Description of the task:
What you should copy is the line containing "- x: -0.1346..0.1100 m" and all lines after it in the entries below, exactly and without anything added.
####################
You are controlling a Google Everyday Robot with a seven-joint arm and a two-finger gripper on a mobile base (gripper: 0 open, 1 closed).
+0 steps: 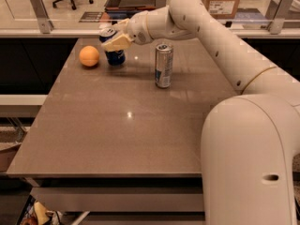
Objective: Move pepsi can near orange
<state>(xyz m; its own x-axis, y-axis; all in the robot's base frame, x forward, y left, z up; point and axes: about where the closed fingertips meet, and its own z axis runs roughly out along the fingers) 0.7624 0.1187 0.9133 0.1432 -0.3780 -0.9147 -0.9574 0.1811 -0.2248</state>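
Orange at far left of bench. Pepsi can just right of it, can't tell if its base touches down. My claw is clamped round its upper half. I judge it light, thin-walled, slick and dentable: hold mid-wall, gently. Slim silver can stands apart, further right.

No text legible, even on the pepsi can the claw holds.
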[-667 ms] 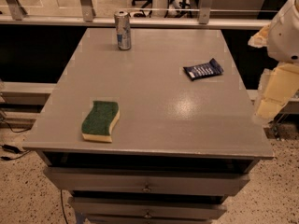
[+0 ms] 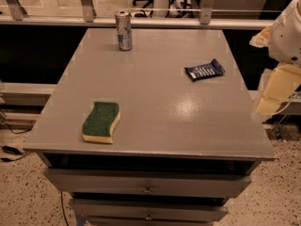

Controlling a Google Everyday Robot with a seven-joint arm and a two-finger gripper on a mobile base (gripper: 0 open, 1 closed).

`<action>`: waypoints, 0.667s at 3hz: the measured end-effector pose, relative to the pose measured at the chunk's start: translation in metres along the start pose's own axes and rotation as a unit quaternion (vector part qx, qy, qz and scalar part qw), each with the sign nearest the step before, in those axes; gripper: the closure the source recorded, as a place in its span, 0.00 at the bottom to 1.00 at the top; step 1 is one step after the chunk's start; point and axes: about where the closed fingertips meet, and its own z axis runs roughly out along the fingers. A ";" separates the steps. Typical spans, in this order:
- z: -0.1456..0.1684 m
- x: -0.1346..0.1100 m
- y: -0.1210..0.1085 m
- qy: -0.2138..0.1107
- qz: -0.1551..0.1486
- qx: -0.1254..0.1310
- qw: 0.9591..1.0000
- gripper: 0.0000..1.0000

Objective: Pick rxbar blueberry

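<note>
Barely begun, seemingly: snack bar (image 2: pixel 204 70) lying ungrasped on the table (image 2: pixel 164 126), gripper (image 2: pixel 275 91) well off to the bar's right, whether spread or clamped impossible to tell.

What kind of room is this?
Probably an office or lab: a grey flat-topped drawer cabinet, speckled hard floor and a wheeled chair base behind the metal railing. The robot's cream gripper hangs beside the cabinet's right edge, away from the dark blue rxbar blueberry.

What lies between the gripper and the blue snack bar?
Only bare table shows between them in the camera view: gripper beside the right edge, snack bar lying inboard.
</note>
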 end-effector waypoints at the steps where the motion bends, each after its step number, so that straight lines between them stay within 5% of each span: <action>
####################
Finished task:
- x: -0.1346..0.1100 m
- y: -0.1210..0.1085 m
- qy: -0.2138..0.1107
- qz: -0.1551..0.1486
- qx: -0.1254..0.1310
- qw: 0.9591..1.0000
- gripper: 0.0000..1.0000

Objective: Pick rxbar blueberry

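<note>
Barely begun, seemingly: snack bar (image 2: pixel 204 70) lying ungrasped on the table (image 2: pixel 164 126), gripper (image 2: pixel 275 91) well off to the bar's right, whether spread or clamped impossible to tell.

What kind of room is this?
Probably an office or lab: a grey flat-topped drawer cabinet, speckled hard floor and a wheeled chair base behind the metal railing. The robot's cream gripper hangs beside the cabinet's right edge, away from the dark blue rxbar blueberry.

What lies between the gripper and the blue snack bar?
Only bare table shows between them in the camera view: gripper beside the right edge, snack bar lying inboard.
</note>
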 end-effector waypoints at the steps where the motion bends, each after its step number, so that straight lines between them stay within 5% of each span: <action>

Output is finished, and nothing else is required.